Transimmune thrombocytopenia (transimmune antithromboplastic condition, thrombocypatia), also known as congenital Duplay thrombocypathia, is a group of hereditary disorders of hemostasis, the main manifestation of which is isolated thrombocytopenic purpura; the disease develops in homozygotes immediately after birth, while the level of immune anticoagulant activity of antithrombin III and protein C in the blood serum remains normal or low.

In simple terms, this is a congenital bleeding disorder. The disease is inherited from one of the parents. The functioning of the immune system is disrupted.

Thrombotic platelets are a rare condition in which a person produces few platelets. This occurs as a result of a disorder in the immune system, which can react to certain antigens and lead to the formation of antibodies against its own cells.

The main cause of transimmune thrombocytopenia is an autoimmune process in which the immune system mistakenly attacks the body's own cells. This process can be caused by various factors, including genetics, viral infections, medications and other factors.

Clinical manifestations of thrombocytopenic transimmunism can vary greatly depending on the stage of development of the disease and the individual characteristics of the patient’s body. In the early stages, symptoms may be absent or mild. However, as the disease progresses, patients may experience more severe symptoms.

One of the most common symptoms is bleeding, which can appear as small amounts of blood in the urine, stool, discharge from the nose or mouth, bruising of the skin, and other areas. Bleeding most often occurs after minor trauma or surgery. In addition, patients with this form of thrombocytopenia may have severe periods that are accompanied by heavy discharge.

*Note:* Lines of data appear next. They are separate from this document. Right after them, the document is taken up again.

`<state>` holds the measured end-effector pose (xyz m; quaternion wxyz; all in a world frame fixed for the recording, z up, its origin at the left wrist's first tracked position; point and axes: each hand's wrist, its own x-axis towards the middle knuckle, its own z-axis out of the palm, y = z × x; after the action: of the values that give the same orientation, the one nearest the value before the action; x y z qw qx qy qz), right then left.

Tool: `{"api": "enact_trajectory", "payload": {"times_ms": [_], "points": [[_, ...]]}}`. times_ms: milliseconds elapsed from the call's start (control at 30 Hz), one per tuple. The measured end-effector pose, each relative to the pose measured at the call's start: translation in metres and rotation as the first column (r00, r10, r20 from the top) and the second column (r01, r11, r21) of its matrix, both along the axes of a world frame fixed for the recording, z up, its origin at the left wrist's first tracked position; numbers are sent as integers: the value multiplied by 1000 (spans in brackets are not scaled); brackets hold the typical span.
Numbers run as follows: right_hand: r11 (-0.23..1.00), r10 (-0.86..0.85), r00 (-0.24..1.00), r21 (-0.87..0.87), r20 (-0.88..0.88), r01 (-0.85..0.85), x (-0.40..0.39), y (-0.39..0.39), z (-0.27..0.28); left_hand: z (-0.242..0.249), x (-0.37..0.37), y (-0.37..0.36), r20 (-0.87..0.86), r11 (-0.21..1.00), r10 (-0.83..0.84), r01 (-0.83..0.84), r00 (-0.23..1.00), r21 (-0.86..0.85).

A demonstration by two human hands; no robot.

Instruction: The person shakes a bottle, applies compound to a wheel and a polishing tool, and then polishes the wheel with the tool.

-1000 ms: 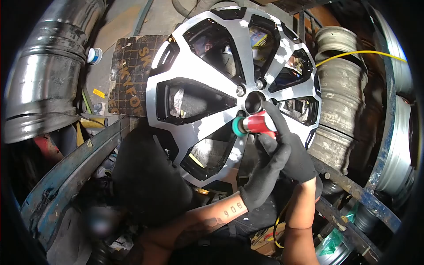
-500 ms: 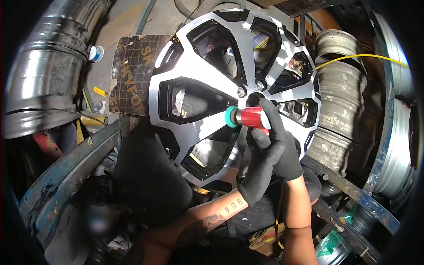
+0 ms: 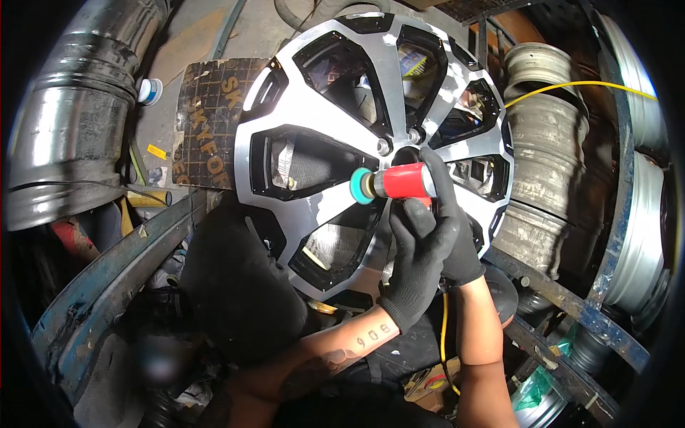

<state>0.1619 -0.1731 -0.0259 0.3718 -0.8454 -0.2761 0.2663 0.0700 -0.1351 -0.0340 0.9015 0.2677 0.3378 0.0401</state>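
Note:
Both my gloved hands are closed around a small red air sander with a teal round pad. My left hand grips it from below, its thumb near the red body. Wrapped behind it is my right hand, one finger stretched along the tool's rear end. The pad lies over a spoke, left of the hub hole, on a large alloy wheel with bright machined faces and black pockets. Whitish patches mark several spokes. The wheel leans tilted in front of my knees.
Stacked steel rims stand at right behind a blue-grey metal frame. A yellow hose crosses them. At left are a large shiny metal drum shape, a printed board and a metal beam.
The sander and both hands have shifted slightly left, with the pad a little farther out along the spoke. The whole view has also drifted slightly. My grip is unchanged.

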Motion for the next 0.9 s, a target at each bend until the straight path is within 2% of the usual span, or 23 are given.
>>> {"api": "enact_trajectory", "payload": {"times_ms": [133,267,367,467,567,733,833,900], "points": [[991,35,984,-123,-172,-57,-1,7,23,-2,-7,-3,12,1000,-10,10,1000,-8],[981,86,985,-161,-149,-110,1,11,30,1,-9,-5,-23,989,50,-53,998,-139],[981,69,985,-167,-156,-95,-1,14,28,1,-5,-1,3,994,96,-96,995,-45],[974,131,983,-169,-125,-152,1,17,33,9,-5,-5,-15,969,179,-179,984,-168],[965,146,986,-208,-84,-160,-1,17,33,-2,-10,-4,47,985,104,-96,993,-143],[921,230,968,-300,-98,-250,3,23,47,-8,-11,-8,115,963,77,-44,990,-265],[958,122,992,-257,-19,-123,-4,20,34,-3,-10,-5,88,974,100,-79,991,-212],[940,157,984,-293,-81,-174,-1,22,41,0,-9,-3,86,976,109,-90,990,-198]]}}
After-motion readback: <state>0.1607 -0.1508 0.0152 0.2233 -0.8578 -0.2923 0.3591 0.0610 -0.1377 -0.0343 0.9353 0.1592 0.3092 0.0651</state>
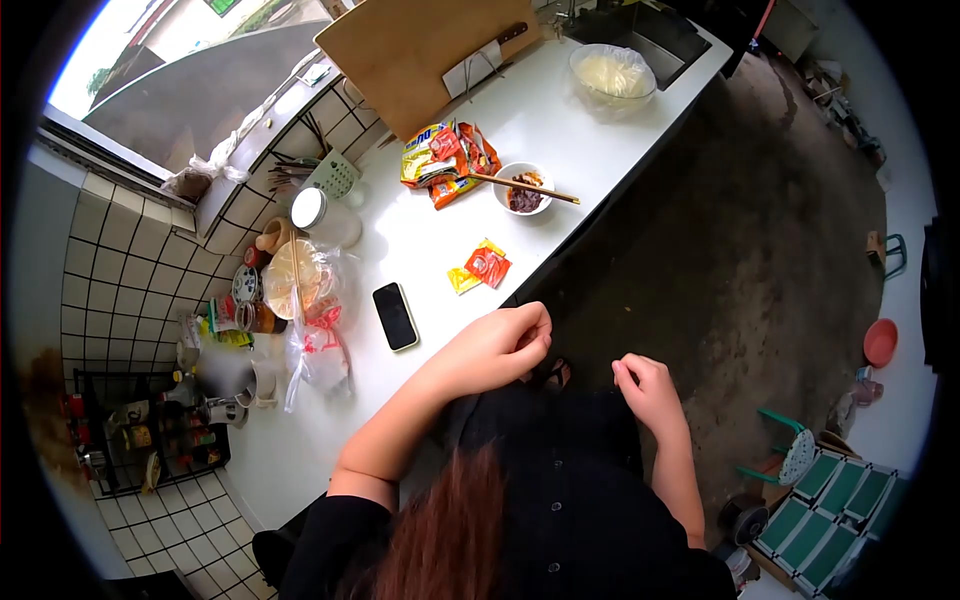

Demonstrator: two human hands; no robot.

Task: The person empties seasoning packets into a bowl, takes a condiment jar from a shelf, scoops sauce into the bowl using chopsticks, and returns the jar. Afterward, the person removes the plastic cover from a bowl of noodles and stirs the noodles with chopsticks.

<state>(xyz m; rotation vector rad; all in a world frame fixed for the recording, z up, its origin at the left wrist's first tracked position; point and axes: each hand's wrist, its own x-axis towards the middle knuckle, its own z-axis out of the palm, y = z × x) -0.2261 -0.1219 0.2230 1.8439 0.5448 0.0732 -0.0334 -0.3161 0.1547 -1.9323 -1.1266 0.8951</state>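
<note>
My left hand (505,343) hovers at the front edge of the white counter (430,260), fingers curled together with nothing visible in them. My right hand (648,388) is off the counter, over my dark clothing, fingers also curled; whether it pinches something small I cannot tell. Nearest my left hand lie a black phone (395,316) and small red and yellow sachets (480,267). Farther along the counter stands a white bowl (523,190) with dark food and chopsticks (525,187) laid across it.
Opened snack packets (448,156) lie beside a large wooden cutting board (415,50). A glass bowl (612,75) sits near the sink (640,30). Plastic bags (310,310), jars and a white pot (320,215) crowd the tiled wall side. Green chairs (820,500) stand on the dark floor.
</note>
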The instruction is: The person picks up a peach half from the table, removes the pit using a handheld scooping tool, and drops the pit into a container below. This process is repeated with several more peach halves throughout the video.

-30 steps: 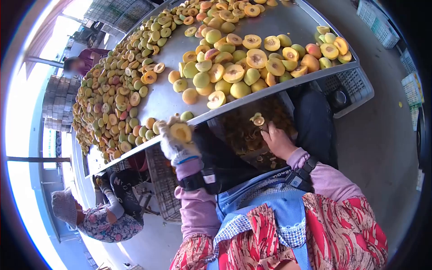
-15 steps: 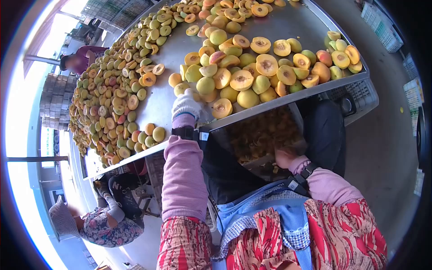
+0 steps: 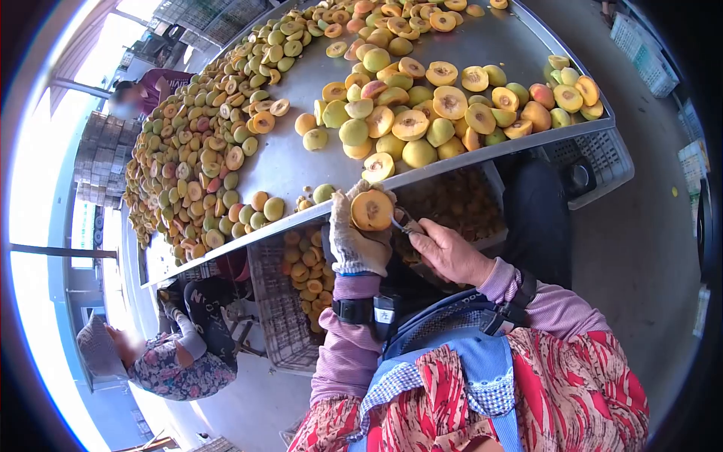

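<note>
My left hand (image 3: 359, 245), in a white knit glove, grips a halved yellow peach (image 3: 372, 209) with its cut face turned up and the brown pit hollow showing. My bare right hand (image 3: 455, 252) is closed on a small hand tool with a curved metal end (image 3: 404, 223). That end touches the right edge of the peach half. Both hands are in front of the metal table's near rim (image 3: 316, 209), above my lap. Just beyond the rim lies a group of peach halves (image 3: 410, 124), some cut side up, some skin side up.
A large heap of peach halves (image 3: 192, 162) covers the table's left side. Below the rim stand a crate (image 3: 275, 301) holding peaches and a bin (image 3: 493, 188) of darker pieces. One person (image 3: 177, 354) sits at left; another (image 3: 151, 90) is beyond the table. Crates (image 3: 644, 56) stand at right.
My left hand has come back from the table with a peach half. My right hand has risen from the bin, and its tool now meets the fruit. The view has shifted slightly.
</note>
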### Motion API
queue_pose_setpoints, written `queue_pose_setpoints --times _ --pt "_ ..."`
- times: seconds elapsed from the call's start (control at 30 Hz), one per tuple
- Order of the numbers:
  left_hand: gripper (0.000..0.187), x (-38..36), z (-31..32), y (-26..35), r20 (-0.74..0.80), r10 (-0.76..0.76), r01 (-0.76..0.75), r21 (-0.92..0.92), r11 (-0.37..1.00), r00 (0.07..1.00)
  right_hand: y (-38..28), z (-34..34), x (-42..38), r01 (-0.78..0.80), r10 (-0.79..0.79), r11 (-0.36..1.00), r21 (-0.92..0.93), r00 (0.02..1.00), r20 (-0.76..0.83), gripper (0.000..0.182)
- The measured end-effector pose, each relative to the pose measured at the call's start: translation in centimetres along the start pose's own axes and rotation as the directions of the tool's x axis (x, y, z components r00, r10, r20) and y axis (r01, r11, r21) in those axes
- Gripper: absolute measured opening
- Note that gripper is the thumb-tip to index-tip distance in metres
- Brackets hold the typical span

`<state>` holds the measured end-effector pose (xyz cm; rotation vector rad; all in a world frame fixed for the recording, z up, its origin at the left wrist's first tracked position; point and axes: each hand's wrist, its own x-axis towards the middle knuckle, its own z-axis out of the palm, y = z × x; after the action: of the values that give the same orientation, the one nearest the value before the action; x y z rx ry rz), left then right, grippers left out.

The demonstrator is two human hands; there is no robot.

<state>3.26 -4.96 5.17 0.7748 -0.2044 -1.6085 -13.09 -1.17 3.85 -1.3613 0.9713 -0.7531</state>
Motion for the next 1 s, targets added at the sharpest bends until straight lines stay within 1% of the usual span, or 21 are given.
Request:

To diagnose transmmune thrombocytopeia, it is necessary to conduct a blood test to determine the number of platelets and study the antibodies formed against one’s own platelets. A bone marrow biopsy may also be used to look for specific changes in platelet structure.

Treatment for transmunal platelet ompin depends on the cause of the disease. In some cases, immunosuppressive therapy may be required, which reduces the activity of the immune system. Drugs that increase platelet levels in the blood, such as prednisolone, may also be used.